◆ **Task goal**
Transcribe, word for word and without additions, each line below from the one containing "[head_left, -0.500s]" through the one containing "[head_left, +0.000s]", both ends included.

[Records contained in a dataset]

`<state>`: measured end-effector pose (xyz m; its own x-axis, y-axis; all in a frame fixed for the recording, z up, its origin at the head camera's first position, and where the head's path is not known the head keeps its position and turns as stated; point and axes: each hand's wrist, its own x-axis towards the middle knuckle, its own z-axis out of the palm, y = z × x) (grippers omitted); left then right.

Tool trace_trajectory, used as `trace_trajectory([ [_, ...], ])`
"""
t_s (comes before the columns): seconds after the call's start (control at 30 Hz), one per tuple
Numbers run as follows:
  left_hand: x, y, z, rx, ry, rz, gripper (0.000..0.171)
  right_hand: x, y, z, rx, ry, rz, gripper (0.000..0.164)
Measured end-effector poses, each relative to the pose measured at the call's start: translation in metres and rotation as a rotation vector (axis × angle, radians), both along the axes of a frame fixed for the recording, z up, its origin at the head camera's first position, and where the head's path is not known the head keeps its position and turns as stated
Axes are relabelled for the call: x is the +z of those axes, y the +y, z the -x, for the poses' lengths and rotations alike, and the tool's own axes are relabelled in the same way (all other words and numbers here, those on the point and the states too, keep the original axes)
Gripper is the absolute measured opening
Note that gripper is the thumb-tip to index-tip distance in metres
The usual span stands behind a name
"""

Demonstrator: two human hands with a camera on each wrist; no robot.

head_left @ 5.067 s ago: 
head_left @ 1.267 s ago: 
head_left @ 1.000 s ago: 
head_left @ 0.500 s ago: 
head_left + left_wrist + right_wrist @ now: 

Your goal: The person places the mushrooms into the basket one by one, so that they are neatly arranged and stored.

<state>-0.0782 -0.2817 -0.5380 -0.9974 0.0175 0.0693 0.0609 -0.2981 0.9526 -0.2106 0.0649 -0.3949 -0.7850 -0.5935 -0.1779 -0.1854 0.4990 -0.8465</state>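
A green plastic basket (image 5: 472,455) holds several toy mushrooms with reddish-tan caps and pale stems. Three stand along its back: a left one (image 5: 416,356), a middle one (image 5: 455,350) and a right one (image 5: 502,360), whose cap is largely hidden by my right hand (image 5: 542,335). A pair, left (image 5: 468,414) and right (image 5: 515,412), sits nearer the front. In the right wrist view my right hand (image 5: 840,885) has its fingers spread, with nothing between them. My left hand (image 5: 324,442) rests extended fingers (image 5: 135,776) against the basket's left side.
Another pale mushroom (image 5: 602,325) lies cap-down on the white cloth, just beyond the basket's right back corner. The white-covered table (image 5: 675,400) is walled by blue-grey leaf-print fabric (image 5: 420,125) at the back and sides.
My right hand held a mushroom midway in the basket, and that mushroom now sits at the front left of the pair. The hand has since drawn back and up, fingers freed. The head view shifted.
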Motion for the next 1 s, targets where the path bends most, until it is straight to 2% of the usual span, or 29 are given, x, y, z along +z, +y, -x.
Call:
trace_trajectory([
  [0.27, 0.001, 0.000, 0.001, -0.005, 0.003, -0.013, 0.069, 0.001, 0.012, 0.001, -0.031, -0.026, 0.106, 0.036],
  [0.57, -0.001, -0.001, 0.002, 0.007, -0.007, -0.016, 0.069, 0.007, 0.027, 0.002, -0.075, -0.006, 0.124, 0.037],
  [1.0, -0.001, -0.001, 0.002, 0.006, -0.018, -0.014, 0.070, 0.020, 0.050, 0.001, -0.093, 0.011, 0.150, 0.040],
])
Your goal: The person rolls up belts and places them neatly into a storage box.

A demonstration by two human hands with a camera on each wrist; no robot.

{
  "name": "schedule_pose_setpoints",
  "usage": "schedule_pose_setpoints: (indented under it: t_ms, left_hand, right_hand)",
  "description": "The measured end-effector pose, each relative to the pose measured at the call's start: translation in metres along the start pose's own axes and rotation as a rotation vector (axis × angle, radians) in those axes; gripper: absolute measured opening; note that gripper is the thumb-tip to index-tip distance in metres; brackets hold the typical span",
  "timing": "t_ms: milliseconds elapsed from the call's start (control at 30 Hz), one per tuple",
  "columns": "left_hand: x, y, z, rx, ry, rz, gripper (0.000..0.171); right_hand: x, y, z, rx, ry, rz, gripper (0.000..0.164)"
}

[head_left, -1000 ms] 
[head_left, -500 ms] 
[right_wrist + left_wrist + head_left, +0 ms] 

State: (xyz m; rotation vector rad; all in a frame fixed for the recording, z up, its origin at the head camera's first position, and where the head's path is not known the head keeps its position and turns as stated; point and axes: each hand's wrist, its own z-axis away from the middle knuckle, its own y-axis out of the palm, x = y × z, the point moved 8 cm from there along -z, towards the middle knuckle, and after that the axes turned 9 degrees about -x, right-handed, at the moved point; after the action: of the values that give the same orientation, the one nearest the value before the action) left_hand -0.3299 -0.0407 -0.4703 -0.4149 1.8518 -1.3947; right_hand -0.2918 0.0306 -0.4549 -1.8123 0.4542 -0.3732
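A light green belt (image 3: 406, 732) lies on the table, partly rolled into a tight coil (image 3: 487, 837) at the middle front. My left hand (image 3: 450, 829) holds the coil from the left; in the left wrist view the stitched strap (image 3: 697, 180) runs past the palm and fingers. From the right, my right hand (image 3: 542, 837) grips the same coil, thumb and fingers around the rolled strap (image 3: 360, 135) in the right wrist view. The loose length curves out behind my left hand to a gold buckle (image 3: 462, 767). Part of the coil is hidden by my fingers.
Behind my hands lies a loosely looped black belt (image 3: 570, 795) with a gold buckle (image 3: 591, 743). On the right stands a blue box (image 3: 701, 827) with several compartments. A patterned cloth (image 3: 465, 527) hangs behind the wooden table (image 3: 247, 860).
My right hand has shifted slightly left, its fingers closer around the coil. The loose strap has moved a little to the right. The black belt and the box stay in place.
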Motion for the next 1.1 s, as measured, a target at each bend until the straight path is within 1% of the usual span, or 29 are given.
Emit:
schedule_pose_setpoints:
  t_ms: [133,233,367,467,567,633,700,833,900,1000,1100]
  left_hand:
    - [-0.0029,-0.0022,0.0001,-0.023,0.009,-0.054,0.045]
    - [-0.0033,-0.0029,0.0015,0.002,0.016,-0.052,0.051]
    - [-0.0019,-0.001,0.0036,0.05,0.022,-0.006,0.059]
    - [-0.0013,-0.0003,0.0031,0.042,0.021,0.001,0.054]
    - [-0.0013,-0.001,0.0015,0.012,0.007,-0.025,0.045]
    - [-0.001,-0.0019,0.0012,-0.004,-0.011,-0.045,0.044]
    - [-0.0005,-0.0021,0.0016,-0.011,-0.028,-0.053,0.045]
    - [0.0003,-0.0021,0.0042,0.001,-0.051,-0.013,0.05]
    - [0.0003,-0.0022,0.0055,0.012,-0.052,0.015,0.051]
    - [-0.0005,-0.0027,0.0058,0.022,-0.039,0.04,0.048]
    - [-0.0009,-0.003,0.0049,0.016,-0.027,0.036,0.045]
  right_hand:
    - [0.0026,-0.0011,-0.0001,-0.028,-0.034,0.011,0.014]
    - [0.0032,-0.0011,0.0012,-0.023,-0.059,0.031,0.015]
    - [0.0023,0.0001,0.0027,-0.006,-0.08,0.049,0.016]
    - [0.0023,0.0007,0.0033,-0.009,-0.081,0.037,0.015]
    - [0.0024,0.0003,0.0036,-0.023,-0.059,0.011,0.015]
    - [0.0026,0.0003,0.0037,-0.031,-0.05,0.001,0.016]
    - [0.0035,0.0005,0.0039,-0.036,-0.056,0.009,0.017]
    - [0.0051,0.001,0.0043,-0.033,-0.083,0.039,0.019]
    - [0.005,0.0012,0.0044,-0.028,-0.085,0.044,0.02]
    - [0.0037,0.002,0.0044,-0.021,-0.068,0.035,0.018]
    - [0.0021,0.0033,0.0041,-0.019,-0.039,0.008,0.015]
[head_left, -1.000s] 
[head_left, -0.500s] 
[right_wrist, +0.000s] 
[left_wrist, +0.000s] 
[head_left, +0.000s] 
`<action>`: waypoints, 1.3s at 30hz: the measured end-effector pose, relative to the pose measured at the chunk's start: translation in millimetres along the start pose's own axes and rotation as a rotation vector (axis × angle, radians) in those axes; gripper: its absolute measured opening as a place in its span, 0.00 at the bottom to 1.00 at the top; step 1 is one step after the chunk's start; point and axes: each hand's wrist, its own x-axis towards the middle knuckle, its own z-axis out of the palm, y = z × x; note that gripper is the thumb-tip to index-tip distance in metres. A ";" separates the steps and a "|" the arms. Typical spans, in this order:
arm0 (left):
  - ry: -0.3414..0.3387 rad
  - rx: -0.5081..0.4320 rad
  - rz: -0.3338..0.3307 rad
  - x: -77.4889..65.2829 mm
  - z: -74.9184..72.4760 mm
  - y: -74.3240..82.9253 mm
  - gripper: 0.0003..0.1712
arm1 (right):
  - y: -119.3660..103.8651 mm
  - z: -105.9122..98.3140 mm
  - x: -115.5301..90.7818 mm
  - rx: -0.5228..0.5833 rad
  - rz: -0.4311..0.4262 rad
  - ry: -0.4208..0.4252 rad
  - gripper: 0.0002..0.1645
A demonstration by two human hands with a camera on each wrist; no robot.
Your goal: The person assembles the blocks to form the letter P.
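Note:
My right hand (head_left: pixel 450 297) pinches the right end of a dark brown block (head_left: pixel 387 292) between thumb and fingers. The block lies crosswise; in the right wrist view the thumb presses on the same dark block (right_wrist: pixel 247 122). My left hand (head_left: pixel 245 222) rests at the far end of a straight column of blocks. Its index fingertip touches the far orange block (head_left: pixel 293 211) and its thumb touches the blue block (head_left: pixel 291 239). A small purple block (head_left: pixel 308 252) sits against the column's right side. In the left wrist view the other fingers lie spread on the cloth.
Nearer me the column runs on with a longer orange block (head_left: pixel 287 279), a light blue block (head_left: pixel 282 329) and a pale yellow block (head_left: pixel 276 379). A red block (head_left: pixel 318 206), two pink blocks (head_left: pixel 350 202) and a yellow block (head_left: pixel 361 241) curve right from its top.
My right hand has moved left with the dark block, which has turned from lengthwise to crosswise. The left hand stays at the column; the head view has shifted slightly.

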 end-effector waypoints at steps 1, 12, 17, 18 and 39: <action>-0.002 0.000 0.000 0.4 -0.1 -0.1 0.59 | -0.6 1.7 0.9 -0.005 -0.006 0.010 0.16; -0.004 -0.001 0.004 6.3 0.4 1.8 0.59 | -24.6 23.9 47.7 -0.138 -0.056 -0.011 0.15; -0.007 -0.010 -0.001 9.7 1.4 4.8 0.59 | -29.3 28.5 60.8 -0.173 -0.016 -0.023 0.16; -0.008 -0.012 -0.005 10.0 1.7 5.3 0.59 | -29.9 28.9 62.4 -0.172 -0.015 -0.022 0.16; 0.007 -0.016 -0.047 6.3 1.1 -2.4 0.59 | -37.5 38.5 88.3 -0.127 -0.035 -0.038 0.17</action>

◆ **Response to this task**
[head_left, -0.500s] 
[right_wrist, +0.000s] 
[left_wrist, +0.000s] 
[head_left, +0.000s] 

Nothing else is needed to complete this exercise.